Sans détour ni euphémisme, le gouvernement congolais a choisi de clarifier l’équation sécuritaire régionale. Lors du briefing conjoint à Kinshasa, lundi 17 novembre, consacré aux enjeux du IXᵉ Sommet de la Conférence internationale sur la région des Grands Lacs (CIRGL), les ministres Floribert Anzuluni et Patrick Muyaya ont exposé une position politique assumée : la RDC, nouvellement portée à la présidence de l’organisation, entend faire de ce mandat un levier de vérité et de responsabilité collective. Alors que les conflits perdurent dans l’Est, Kinshasa rappelle que le Pacte fondateur n’a pas échoué : il a été bafoué. Et le pays qui viole ses engagements n’est plus désigné à demi-mot : il est désormais cité. À travers l’appui public des autres États membres et l’adoption d’une résolution sans ambiguïté, le sommet de Kinshasa marque une rupture diplomatique rare dans la région : celle d’un consensus multilatéral reconnaissant, pour la première fois, « le pays agresseur » de la RDC. Un tournant que le gouvernement veut inscrire dans une stratégie plus large de paix et d’intégration économique.
La République démocratique du Congo a officiellement accédé à la présidence de la CIRGL lors du IXᵉ Sommet ordinaire des Chefs d’État et de Gouvernement organisé à Kinshasa. Le ministre de l’Intégration régionale, Floribert Anzuluni Isiloketshi, a rappelé que ce mandat de deux ans confère à la RDC la présidence de toutes les instances intergouvernementales de l’organisation, tandis que le chef de l’État, Félix Tshisekedi, devient président en exercice de l’institution.
Le ministre a admis, d’emblée, la lassitude d’une partie de l’opinion face à la persistance des conflits armés : « Près de dix-neuf ans après la signature du Pacte, la CIRGL vaut-elle toujours son pesant d’or ? Cette question taraude certainement plusieurs esprits. » Mais, selon lui, le problème « ne réside pas en la CIRGL » : il se trouve dans « la violation, par un État en particulier, des engagements souscrits aux termes du Pacte ».
Un rappel frontal destiné à replacer le débat sur la responsabilité plutôt que sur l’efficacité de l’organisation.
Un leadership assumé et un point de bascule diplomatique
Floribert Anzuluni a insisté sur la dimension stratégique de la présidence congolaise : « En accédant à la présidence de la CIRGL, il y a avant tout lieu de souligner la confiance que les autres États membres ont placée en la RDC. »

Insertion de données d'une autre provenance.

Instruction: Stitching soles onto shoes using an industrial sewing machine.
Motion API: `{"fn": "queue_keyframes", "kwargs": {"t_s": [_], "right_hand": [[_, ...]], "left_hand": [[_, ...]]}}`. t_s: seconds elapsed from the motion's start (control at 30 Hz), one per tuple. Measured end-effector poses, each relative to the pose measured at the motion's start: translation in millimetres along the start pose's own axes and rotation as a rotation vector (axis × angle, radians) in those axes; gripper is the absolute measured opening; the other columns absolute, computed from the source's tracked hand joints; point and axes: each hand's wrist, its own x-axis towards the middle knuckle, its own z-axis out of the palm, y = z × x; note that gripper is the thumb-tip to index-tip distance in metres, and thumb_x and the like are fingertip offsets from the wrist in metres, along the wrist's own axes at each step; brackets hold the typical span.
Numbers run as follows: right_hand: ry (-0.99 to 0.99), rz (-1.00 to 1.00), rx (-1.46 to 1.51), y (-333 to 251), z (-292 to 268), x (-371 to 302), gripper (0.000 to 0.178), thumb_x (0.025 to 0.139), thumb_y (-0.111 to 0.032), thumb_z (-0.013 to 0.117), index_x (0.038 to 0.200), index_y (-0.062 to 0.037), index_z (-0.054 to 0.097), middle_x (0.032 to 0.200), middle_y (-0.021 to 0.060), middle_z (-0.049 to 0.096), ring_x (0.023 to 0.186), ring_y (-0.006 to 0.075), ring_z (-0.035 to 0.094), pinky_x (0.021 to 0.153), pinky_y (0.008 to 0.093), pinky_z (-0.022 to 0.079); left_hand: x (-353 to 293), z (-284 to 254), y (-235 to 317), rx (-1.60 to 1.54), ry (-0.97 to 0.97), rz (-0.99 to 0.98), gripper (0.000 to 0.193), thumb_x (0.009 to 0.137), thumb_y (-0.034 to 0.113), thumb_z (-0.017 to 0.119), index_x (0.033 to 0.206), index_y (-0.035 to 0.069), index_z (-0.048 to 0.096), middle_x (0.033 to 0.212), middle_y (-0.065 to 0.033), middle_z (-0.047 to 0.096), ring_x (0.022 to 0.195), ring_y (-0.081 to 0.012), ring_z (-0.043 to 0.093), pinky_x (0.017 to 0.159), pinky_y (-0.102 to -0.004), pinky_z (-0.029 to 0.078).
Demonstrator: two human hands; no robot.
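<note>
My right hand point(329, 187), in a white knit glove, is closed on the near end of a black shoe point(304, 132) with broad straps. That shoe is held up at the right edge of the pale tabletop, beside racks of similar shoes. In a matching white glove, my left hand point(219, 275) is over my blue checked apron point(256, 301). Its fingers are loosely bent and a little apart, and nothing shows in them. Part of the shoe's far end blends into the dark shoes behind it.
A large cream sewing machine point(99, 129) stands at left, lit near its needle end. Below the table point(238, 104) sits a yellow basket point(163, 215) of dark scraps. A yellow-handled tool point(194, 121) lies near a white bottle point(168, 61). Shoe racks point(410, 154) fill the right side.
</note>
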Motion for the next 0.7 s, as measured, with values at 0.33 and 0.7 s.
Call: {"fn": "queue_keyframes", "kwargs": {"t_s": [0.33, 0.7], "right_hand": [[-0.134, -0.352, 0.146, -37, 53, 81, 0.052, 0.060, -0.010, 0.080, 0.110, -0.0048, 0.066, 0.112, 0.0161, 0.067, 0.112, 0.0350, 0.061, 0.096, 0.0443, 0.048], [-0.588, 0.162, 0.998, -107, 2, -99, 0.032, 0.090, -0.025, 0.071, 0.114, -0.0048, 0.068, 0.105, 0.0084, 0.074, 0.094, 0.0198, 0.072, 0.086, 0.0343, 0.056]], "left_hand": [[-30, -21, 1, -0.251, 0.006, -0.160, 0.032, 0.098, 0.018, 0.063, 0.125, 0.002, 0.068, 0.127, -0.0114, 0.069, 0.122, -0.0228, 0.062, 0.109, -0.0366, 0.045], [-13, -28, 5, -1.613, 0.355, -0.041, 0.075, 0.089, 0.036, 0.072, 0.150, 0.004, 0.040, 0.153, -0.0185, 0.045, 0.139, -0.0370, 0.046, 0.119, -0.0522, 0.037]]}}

Il a toutefois tempéré tout excès d’attente : « Prendre les commandes de la CIRGL n’octroie pas à la RDC une clef magique pour mettre immédiatement fin à la crise sécuritaire dans l’Est du pays. » L’objectif, a-t-il dit, n’est pas de transformer l’institution en outil de règlement de comptes : « À la tête de la CIRGL, l’objectif de la RDC n’est pas de régler ses comptes mais de promouvoir un élan s’alignant davantage sur le Pacte qui trace clairement la voie vers une paix durable. »
Mais le tournant est ailleurs. Commentant la Déclaration finale adoptée à Kinshasa, Anzuluni a souligné une avancée politique majeure : « Dans leur Déclaration finale, les Chefs d’État ont appelé à exiger le retrait sans délai du territoire congolais des troupes du pays agresseur de la RDC (…) La Déclaration ne parle pas d’un pays agresseur mais du pays agresseur. »
Et de lever toute ambiguïté : « Ce pays, le Rwanda pour être le plus clair possible, est officiellement et très explicitement reconnu comme agresseur de la RDC. »
Une formulation rare dans la diplomatie régionale, qui s’aligne désormais sur la Résolution 2773 du Conseil de sécurité des Nations unies, laquelle « demande à la Force de défense rwandaise de cesser de soutenir le M23 et de se retirer immédiatement du territoire congolais ».